§ **INSTRUCTIONS FOR THE TASK**
Pictures aside, every line of the listing should be given again exactly.

§ **COLLECTED MATERIAL**
++++

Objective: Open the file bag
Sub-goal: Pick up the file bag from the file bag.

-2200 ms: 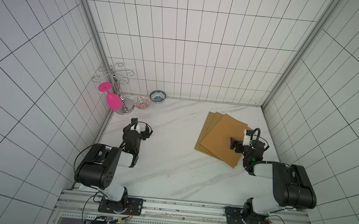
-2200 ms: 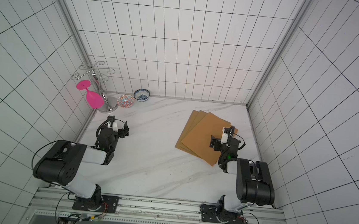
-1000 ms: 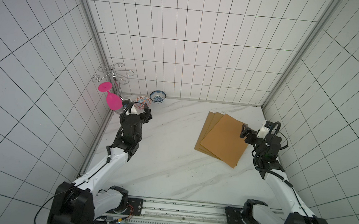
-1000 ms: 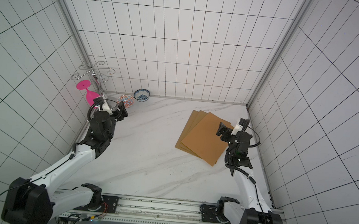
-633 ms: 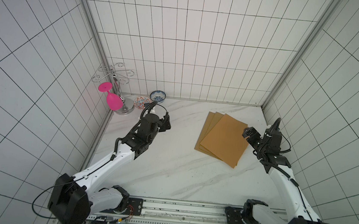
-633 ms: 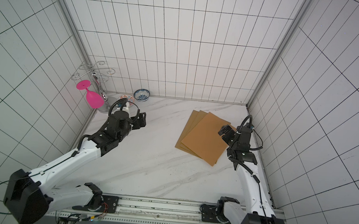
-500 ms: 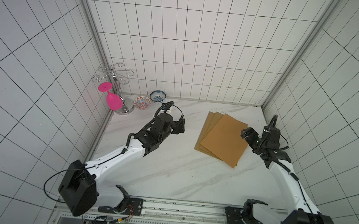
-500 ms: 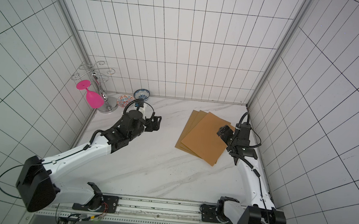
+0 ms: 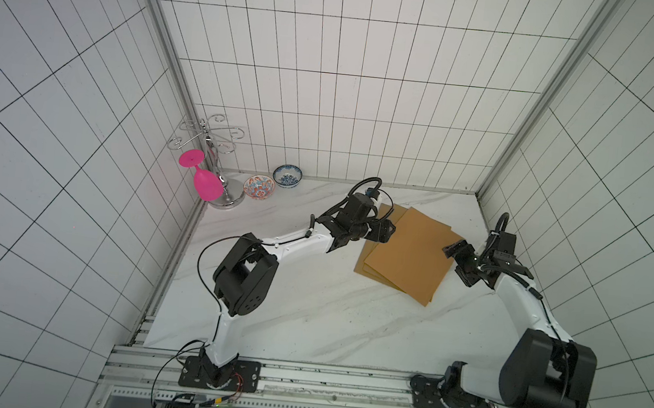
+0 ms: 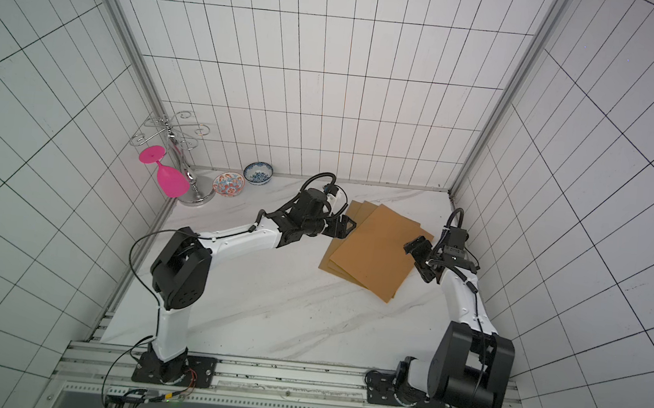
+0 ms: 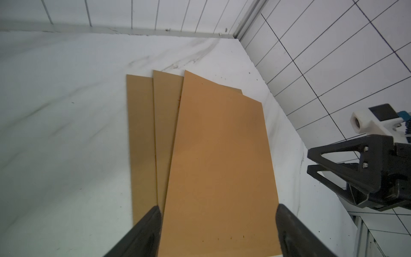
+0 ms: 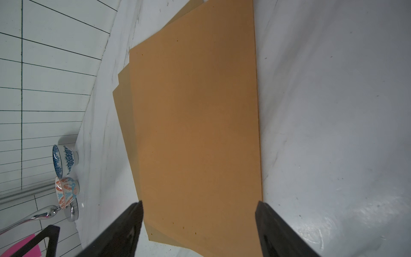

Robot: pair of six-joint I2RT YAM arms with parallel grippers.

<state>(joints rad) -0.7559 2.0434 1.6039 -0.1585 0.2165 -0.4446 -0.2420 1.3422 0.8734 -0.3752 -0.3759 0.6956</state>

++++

§ **EXPECTED OUTPUT**
Objective: Open the file bag
Sub-goal: Pick up the file bag from the file bag.

-2200 ms: 
-2200 ms: 
-1000 ms: 
-1000 ms: 
-633 ms: 
-633 ms: 
-500 ms: 
-500 ms: 
+0 ms: 
+0 ms: 
+0 ms: 
+0 ms: 

Robot: pair of six-joint I2RT YAM arms with parallel grippers.

<state>(joints rad) -0.7559 2.0434 1.6039 -0.1585 0.2165 -0.4446 -0.2420 1.3422 0.8734 -0.3752 -0.3759 0.6956</state>

The output contains the complete answer to the exercise.